| DIRECTIONS FOR THIS TASK |
Output, exactly as written, the lines below from the one that has "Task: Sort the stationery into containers" through the one that has "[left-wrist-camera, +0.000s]"; nothing else, and no pictures.

| MATERIAL PROVIDED |

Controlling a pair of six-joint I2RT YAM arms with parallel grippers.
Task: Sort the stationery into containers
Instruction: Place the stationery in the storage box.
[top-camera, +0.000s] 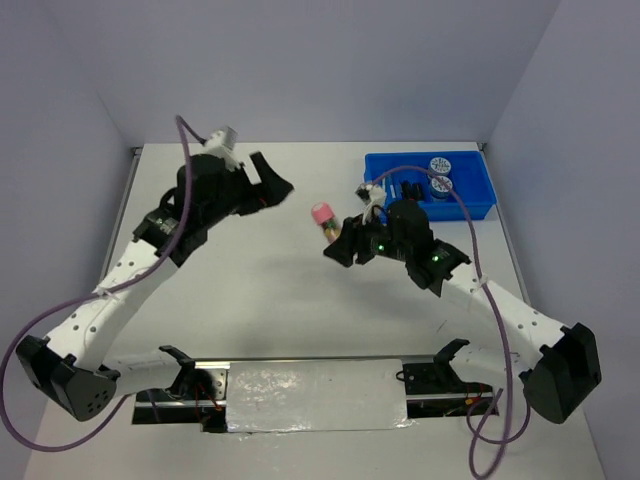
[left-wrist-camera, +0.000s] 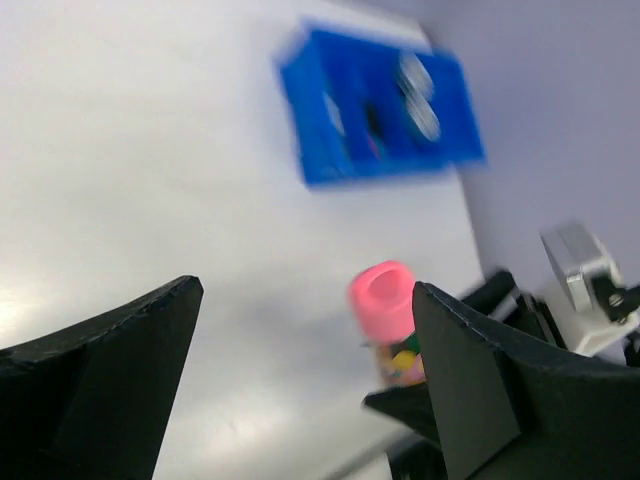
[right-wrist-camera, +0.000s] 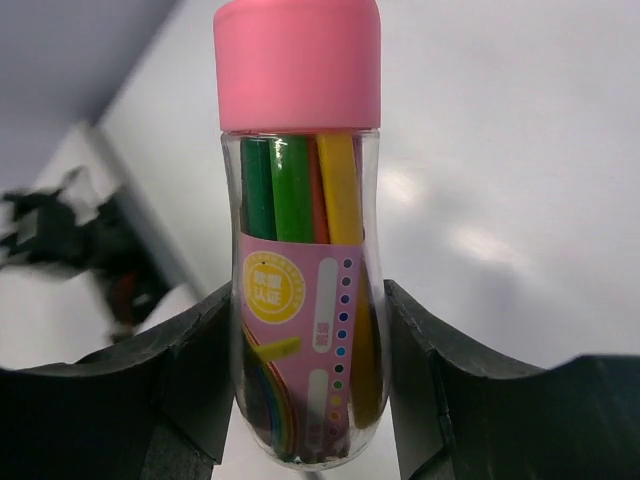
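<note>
My right pincer (right-wrist-camera: 310, 310) grips the pink-capped bottle (top-camera: 322, 214) by its body at mid-frame, presumably to carry it to the blue tray (top-camera: 470, 211) at upper right; my left pincer (left-wrist-camera: 305, 288) hangs open, empty.

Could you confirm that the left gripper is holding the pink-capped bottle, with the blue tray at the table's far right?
Not quite: the right gripper, not the left, holds the bottle, as the right wrist view shows. The tray is indeed at the far right.

A robotics lab cell: white table (top-camera: 300, 300), plain pale walls (top-camera: 300, 60) (two robot arms (top-camera: 110, 290) bolted on).
</note>
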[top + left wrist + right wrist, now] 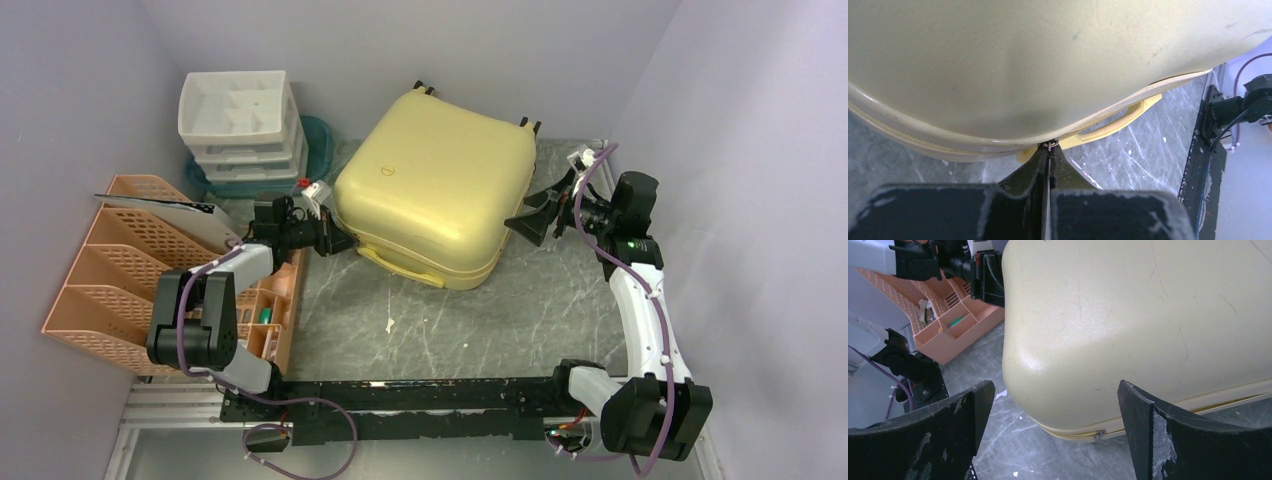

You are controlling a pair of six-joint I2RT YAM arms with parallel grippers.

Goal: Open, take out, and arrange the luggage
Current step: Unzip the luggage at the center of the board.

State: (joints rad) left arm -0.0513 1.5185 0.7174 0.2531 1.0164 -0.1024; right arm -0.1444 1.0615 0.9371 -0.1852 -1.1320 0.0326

| RESULT BELOW |
Task: Sort the stationery into containers
Instruction: Place the stationery in the storage box.
[top-camera, +0.000s] 
[left-wrist-camera, +0.000s] 

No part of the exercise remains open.